◆ **EXERCISE OBJECTIVE**
Find the line in the entries below that contains "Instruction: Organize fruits". Repeat it exactly, and every line after it through the line that contains "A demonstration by".

Stored data:

::::::

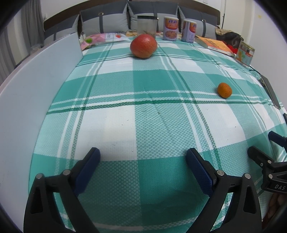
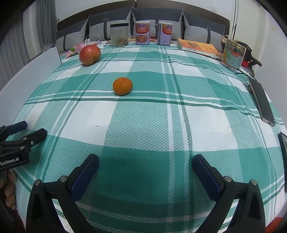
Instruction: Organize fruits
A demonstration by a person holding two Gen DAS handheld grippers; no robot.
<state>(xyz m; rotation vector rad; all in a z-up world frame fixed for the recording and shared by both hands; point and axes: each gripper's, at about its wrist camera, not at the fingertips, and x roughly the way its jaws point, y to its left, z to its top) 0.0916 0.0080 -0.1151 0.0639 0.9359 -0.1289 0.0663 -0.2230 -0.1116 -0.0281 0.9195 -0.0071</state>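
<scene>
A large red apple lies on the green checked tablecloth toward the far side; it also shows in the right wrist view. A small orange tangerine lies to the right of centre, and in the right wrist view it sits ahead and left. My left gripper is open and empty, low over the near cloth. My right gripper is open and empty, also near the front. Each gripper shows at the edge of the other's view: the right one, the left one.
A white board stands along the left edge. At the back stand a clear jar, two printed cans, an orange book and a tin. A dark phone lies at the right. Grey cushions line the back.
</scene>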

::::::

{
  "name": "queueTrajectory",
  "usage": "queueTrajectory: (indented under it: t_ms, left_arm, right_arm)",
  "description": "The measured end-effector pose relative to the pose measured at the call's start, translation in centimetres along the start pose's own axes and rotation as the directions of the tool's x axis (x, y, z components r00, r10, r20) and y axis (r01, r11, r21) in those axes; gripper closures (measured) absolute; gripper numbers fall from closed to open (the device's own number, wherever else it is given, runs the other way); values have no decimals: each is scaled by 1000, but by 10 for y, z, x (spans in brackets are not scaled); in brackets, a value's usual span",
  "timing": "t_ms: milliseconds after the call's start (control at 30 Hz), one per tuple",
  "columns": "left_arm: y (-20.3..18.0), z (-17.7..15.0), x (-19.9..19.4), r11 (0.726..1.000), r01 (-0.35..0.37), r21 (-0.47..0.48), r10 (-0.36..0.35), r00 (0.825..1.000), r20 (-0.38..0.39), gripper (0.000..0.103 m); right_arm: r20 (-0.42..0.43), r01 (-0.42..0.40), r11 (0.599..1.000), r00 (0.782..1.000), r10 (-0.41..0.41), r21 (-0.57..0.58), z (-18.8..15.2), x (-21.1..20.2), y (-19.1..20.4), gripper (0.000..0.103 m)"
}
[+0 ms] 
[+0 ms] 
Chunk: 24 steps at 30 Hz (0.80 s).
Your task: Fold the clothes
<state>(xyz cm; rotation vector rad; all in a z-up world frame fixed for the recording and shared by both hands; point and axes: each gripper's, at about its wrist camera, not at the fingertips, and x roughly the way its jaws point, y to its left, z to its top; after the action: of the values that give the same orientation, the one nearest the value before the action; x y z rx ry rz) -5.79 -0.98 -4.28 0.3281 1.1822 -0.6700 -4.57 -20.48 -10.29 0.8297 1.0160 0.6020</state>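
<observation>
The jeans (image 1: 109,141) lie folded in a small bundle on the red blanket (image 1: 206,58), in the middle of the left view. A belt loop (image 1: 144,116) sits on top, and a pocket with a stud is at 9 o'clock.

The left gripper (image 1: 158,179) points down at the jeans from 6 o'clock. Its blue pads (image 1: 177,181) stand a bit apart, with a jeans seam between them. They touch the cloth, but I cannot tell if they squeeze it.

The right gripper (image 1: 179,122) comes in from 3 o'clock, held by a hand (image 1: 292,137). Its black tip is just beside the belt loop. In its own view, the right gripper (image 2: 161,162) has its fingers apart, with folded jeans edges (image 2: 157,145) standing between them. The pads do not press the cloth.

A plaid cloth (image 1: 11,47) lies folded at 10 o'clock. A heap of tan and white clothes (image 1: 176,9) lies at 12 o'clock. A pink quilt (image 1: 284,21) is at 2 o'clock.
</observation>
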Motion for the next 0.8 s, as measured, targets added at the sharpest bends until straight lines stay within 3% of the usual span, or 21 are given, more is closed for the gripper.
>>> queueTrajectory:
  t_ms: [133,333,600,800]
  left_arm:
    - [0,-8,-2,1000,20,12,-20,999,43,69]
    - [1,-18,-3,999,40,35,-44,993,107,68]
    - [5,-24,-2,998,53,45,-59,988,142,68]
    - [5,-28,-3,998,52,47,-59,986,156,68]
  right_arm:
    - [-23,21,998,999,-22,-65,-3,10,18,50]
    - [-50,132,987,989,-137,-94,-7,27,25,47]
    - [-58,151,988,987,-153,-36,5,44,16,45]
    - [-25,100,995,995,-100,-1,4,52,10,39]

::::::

◆ **COMPLETED TASK**
Instruction: Organize fruits
A demonstration by a person holding two Gen DAS handheld grippers; no robot.

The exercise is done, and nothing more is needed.